This is how Fairslator deals with gender-biased translations.

Gender rewriting is a simple technology for removing gender bias from machine translation. It works by taking a gender-biased translation and rewording it into a different gender (or into a gender-neutral form). Here’s a handy series of infographics I tossed up recently to explain, in three easy steps, how Fairslator does this.

It begins with a gender-biased translation

In this example we have an English sentence which has been machine-translated into German. The source text contains the word lawyer which has been translated into German as Anwalt. Anwalt is the masculine word for lawyer, which means that the translation is biased in favour of the male reading of lawyer. What should we do if the lawyer we are talking about is actually a woman? We ask Fairslator to rewrite the translation from male to female, of course!

A gender-biased translation

Step 1: Change the noun

The first step is to change the masculine word Anwalt to the feminine word Anwältin. Fairslator looks the word up in its database of gender-paired nouns. Most such words are occupation terms, like in this example.

Step 1: Change the noun

Step 2: Change the neighbouring words

The next step is to look around the word we have just changed and see if any other words need to be changed on its account. Fairslator reinflects any dependent adjectives and determiners to keep them in grammatical agreement with the changed noun.

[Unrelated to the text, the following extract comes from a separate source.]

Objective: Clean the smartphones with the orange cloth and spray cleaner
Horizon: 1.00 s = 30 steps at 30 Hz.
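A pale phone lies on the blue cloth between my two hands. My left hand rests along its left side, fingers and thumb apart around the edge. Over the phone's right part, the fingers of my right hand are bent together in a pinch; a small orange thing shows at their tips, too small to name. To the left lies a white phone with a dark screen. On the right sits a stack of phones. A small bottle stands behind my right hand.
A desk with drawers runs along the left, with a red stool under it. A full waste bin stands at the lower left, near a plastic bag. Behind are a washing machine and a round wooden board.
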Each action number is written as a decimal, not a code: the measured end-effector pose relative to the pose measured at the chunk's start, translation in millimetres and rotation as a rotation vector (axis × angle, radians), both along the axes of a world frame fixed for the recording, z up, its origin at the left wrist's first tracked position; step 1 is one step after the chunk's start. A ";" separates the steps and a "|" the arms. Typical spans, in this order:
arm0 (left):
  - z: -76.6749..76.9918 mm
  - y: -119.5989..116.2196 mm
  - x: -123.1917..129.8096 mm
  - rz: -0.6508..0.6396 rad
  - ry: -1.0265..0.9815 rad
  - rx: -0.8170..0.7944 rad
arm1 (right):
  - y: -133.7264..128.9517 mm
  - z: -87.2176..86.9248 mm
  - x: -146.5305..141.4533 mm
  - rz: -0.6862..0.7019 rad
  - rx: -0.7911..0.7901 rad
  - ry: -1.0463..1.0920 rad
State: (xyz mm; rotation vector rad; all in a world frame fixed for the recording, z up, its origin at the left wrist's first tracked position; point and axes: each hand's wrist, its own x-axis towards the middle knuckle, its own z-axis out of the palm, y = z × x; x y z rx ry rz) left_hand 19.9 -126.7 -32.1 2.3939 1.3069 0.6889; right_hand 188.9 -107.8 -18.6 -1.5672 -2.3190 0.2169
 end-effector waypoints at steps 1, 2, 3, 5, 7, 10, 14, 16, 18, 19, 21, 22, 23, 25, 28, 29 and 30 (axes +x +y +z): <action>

Step 2: Change the neighbouring words

Step 3: Change any co-referring pronouns

We’re almost done, but before we finish up, let’s look through the rest of the text. Are there any words elsewhere in the sentence that refer to the changed noun and need to be reinflected too? In this example we have one such word, a relative pronoun.

Step 3: Change any co-referring pronouns

Voilà, here is the result!

Finally, we copy all remaining words unchanged, and here is our rewritten sentence which is now using the female word for lawyer.

A gender-rewritten translation

Gender rewriting is something you can easily do manually if you speak the language. But if you don’t, or if you want to spare yourself the trouble, Fairslator can do it for you at the click of a button: try the web-based demo and checkout the API.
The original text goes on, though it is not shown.